From the listing below, set down exactly the lines between the one holding "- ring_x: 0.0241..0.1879" and the one holding "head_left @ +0", inclusive. No other line is wanted.

____________

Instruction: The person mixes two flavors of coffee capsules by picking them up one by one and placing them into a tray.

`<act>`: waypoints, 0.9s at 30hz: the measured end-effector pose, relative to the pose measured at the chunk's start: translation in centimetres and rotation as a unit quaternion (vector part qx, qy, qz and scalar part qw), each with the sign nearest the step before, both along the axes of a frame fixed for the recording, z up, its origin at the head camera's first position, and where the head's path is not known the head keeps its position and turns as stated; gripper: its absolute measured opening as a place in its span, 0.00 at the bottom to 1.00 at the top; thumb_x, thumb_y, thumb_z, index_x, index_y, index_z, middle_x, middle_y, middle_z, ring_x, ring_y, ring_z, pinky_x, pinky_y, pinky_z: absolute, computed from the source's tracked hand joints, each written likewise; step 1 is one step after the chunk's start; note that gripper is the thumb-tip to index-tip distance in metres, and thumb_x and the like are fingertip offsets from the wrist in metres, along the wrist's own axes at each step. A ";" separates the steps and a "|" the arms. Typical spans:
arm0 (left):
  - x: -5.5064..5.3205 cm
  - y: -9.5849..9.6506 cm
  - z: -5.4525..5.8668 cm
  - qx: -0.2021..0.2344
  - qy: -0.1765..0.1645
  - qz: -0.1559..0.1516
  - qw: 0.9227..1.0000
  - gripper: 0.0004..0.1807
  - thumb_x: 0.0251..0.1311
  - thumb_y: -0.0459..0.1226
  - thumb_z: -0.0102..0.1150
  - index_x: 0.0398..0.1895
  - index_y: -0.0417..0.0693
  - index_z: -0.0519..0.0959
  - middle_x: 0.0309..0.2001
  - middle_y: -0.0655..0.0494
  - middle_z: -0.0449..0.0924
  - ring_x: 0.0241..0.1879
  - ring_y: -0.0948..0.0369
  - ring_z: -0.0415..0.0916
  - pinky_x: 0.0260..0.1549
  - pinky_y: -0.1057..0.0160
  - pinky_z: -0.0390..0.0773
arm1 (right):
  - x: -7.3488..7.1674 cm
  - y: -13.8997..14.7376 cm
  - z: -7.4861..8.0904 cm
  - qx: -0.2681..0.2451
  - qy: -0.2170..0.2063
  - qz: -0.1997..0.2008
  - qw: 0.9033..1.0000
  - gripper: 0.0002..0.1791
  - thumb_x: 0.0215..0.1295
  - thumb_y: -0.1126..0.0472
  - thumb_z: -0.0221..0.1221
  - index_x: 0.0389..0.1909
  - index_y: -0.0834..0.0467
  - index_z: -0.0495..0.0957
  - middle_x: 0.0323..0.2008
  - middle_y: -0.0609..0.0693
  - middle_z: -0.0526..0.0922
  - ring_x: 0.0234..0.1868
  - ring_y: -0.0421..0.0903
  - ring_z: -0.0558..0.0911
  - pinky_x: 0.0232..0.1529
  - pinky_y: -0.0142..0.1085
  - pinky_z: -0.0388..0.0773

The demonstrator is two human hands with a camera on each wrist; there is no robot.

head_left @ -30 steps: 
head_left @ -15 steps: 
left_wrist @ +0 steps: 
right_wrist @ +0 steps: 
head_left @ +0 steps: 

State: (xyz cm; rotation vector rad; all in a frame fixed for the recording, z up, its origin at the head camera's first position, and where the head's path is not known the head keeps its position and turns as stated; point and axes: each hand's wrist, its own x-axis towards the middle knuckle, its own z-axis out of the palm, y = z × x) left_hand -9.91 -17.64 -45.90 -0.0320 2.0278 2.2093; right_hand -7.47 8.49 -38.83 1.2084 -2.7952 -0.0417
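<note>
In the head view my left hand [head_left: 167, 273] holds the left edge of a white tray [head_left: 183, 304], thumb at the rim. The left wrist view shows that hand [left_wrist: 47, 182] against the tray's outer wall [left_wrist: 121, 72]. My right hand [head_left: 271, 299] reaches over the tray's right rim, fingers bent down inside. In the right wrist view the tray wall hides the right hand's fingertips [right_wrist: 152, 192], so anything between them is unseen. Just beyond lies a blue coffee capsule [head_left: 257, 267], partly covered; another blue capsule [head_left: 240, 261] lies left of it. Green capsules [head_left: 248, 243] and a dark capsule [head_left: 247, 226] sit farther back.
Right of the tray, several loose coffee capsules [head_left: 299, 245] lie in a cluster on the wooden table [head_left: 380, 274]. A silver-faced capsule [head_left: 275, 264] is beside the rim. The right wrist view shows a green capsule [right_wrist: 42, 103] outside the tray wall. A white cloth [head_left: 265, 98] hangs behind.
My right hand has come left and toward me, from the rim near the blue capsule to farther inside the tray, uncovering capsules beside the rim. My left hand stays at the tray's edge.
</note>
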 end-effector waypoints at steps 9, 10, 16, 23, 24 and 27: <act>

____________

Exercise answer:
  - ring_x: 0.0241..0.1879
  - ring_y: -0.0948..0.0369
  - ring_z: -0.0415..0.0916
  - pinky_x: 0.0260..0.1549
  - pinky_y: -0.1057..0.0160
  - pinky_z: -0.0390..0.0773
arm1 (right):
  - x: -7.3488..7.1674 cm
  - y: -13.8997..14.7376 cm
  - z: -7.4861..8.0904 cm
  - qx: -0.2681..0.2451
  - qy: -0.2170..0.2063
  - qz: -0.1997..0.2008
  - qw: 0.9033..1.0000
  - gripper: 0.0002..0.1791
  - thumb_x: 0.0215..0.1295
  - thumb_y: -0.1126..0.0472
  - thumb_z: -0.0221..0.1221
  - index_x: 0.0389..0.1909
  - index_y: -0.0834..0.0467
  - index_z: -0.0495..0.0957
  - middle_x: 0.0323..0.2008
  - middle_y: -0.0609..0.0693
  - middle_z: -0.0526..0.0922
  - ring_x: 0.0234..0.1868
  - ring_y: -0.0421..0.0903
  - ring_z: -0.0558..0.0911
  - pinky_x: 0.0232..0.1529
  - pinky_y: -0.0142..0.1085
  - pinky_z: -0.0388..0.0773

The demonstrator is two human hands with a camera on each wrist; there is no robot.

head_left @ -30 steps: 
head_left @ -15 steps: 
left_wrist @ +0 steps: 
right_wrist @ +0 steps: 
head_left @ +0 steps: 

This exercise has been answered in full.